[Task prompt] Your response should consist of one number, the count of lines below that contain "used".

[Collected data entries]
((
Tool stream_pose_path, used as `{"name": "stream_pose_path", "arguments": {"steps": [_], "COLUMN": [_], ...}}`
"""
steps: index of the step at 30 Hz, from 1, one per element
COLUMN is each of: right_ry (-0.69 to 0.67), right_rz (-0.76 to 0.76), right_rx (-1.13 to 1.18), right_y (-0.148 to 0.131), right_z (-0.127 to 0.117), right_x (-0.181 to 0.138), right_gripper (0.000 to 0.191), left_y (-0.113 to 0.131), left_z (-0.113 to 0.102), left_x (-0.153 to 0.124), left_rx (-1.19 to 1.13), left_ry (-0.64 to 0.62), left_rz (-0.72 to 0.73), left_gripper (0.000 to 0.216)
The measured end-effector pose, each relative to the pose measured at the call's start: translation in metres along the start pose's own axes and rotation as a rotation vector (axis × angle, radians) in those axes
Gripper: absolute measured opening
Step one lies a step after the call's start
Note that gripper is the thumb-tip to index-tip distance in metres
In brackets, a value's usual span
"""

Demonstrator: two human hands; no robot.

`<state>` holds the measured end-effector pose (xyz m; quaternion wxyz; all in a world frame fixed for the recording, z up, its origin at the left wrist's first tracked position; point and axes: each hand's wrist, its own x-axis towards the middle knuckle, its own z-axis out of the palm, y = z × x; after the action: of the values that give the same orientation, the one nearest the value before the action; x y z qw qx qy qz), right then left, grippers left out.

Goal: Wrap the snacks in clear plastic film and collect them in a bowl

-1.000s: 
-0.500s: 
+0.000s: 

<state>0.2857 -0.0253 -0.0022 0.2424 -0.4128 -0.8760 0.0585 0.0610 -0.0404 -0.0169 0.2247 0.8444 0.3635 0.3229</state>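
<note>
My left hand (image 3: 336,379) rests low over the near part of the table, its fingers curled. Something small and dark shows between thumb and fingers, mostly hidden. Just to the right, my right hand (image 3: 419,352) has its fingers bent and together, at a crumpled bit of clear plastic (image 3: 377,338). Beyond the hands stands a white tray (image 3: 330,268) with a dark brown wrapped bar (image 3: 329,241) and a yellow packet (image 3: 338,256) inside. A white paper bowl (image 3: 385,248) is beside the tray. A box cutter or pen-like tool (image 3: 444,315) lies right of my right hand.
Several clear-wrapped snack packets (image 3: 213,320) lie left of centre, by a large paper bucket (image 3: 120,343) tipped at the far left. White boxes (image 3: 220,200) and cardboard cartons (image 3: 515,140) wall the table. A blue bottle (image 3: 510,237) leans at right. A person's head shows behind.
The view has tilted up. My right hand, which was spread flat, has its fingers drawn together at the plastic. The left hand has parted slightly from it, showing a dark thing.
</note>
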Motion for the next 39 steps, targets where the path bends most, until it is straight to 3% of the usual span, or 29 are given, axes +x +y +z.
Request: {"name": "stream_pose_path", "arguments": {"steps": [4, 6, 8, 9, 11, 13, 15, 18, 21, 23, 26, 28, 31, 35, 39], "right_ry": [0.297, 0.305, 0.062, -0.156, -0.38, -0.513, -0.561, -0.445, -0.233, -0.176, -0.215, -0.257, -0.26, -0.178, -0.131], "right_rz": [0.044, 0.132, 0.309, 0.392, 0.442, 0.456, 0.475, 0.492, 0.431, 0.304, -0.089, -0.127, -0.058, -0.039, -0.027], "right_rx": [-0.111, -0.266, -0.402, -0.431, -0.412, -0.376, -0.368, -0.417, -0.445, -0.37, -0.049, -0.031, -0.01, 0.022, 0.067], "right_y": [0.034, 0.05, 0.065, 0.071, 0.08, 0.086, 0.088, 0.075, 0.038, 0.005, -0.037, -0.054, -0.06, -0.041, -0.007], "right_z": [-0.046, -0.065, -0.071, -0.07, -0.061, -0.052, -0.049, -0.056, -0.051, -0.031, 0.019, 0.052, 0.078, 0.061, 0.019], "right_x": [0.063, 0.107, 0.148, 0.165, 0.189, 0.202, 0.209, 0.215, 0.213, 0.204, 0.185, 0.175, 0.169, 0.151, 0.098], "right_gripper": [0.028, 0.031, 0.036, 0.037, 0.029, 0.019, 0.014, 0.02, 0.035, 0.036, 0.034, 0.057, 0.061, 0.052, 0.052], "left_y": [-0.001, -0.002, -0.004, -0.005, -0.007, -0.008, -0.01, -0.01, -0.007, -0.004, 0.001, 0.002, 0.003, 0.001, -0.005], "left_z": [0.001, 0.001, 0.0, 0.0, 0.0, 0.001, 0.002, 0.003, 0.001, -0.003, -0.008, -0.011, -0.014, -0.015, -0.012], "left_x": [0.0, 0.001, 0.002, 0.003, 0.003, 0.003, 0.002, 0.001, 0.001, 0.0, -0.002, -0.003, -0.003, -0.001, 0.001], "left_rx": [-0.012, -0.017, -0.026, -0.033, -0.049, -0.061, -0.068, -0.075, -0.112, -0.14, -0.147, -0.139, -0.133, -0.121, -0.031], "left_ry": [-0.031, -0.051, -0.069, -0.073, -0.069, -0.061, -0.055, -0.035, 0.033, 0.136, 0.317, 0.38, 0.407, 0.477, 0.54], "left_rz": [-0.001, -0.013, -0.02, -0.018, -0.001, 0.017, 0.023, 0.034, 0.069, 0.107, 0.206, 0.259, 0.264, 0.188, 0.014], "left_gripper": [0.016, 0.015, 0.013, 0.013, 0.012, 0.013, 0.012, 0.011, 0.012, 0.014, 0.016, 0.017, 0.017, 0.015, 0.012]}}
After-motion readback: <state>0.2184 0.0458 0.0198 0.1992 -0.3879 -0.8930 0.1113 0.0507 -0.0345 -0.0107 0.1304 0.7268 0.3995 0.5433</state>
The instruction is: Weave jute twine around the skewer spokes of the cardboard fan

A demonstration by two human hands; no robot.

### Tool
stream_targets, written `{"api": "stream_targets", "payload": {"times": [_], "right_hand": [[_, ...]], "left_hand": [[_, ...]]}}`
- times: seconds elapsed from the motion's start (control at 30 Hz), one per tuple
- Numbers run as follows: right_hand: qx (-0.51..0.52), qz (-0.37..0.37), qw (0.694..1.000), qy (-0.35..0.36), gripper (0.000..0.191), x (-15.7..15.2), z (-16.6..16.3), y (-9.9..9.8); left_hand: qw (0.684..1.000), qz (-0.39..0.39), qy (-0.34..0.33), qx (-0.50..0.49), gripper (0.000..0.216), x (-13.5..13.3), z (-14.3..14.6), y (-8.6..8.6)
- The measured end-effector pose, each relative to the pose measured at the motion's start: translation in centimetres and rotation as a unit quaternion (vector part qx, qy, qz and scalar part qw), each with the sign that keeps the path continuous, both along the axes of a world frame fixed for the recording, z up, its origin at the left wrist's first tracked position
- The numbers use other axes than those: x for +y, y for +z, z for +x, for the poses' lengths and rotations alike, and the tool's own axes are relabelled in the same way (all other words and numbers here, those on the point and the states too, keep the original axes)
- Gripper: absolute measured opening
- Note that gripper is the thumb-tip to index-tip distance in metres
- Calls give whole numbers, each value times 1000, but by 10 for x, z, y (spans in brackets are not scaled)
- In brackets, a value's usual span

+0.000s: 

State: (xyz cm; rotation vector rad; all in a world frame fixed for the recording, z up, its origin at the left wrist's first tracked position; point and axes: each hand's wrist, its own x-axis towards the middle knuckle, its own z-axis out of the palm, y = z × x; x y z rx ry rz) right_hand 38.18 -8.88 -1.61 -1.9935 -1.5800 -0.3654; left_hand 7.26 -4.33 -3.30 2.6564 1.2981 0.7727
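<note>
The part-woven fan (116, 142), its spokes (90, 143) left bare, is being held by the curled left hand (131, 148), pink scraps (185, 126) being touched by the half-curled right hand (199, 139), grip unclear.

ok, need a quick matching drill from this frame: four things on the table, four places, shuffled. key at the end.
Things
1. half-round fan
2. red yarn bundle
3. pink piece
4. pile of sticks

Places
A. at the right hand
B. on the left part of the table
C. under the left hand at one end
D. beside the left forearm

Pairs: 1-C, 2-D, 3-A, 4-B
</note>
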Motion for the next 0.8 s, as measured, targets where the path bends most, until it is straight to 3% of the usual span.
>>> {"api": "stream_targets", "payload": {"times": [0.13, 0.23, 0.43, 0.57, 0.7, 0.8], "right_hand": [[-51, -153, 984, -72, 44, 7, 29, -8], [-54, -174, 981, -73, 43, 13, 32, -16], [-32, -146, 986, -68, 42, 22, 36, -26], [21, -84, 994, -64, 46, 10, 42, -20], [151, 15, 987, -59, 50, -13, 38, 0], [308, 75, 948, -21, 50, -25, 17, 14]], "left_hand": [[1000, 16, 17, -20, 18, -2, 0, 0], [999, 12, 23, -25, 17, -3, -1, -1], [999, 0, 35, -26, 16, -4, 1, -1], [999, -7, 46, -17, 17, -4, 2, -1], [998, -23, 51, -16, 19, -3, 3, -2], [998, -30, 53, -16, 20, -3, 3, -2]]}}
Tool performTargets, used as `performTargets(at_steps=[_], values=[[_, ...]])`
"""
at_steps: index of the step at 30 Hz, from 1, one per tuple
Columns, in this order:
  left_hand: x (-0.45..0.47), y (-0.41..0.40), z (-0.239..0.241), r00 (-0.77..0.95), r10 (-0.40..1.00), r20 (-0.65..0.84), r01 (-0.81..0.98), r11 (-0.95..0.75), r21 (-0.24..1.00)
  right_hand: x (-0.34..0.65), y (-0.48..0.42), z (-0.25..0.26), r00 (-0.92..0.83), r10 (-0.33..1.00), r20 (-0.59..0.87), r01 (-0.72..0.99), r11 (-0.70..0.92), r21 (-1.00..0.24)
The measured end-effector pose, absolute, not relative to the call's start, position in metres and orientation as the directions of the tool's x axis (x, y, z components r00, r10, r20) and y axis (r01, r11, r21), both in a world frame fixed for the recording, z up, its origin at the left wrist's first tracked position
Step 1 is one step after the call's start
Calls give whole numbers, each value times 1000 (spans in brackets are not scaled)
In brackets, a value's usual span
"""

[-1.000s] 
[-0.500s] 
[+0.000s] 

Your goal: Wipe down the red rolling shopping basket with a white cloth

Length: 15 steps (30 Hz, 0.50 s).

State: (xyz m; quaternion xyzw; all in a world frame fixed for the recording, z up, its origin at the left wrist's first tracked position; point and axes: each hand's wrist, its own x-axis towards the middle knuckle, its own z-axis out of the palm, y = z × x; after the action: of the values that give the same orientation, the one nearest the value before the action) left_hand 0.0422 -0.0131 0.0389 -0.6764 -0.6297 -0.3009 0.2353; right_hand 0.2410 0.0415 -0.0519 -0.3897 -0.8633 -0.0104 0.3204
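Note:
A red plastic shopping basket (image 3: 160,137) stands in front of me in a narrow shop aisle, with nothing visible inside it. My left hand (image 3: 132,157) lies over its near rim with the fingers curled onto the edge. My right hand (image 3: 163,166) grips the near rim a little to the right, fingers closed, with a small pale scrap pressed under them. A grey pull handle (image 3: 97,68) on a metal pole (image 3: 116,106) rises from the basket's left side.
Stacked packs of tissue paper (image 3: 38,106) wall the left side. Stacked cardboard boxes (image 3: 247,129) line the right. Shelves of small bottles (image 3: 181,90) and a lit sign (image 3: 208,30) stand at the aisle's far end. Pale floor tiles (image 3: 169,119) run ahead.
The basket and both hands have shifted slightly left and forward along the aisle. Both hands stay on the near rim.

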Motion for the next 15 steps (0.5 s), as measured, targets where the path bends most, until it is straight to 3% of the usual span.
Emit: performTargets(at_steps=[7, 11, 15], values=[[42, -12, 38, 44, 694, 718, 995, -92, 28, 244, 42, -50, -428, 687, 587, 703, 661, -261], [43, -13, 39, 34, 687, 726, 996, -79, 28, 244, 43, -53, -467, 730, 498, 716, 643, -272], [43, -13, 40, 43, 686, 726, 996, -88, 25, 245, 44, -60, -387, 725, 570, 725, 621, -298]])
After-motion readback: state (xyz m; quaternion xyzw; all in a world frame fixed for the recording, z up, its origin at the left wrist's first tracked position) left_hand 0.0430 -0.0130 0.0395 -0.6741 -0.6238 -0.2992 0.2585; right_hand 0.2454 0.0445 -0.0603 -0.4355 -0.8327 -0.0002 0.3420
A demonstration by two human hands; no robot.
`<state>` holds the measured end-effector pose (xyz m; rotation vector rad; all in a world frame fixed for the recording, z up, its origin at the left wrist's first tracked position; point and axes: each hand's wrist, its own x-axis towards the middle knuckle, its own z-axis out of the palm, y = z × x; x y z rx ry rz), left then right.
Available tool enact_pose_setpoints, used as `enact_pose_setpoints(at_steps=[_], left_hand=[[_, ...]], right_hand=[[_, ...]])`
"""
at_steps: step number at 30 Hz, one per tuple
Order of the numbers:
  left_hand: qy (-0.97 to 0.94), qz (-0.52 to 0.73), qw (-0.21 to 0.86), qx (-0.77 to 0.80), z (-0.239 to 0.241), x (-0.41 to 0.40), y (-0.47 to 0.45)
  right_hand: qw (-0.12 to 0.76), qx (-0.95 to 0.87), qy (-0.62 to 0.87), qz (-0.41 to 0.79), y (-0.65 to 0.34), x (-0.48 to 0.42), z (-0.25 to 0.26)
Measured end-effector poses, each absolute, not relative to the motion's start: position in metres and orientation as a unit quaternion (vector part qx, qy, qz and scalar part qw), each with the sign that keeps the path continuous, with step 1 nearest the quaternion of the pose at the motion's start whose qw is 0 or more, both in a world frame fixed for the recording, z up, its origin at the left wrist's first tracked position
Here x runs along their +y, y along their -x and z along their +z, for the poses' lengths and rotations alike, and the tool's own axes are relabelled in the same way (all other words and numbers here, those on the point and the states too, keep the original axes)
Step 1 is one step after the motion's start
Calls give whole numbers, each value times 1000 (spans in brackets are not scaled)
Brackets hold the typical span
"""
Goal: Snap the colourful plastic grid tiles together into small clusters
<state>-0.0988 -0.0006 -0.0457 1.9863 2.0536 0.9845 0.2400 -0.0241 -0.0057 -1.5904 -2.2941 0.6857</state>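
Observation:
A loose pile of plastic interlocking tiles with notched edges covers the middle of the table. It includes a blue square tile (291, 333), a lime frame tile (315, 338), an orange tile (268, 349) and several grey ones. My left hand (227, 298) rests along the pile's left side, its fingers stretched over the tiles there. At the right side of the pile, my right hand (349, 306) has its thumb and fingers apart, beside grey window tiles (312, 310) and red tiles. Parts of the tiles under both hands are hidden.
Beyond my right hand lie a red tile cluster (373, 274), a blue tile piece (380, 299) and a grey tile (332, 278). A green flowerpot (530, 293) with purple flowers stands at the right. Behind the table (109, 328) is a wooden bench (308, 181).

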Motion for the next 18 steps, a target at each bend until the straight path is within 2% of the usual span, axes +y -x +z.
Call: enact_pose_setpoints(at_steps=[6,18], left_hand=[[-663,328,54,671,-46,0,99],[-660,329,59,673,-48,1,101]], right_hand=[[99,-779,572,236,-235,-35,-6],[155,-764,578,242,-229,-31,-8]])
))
[Solved problem] 3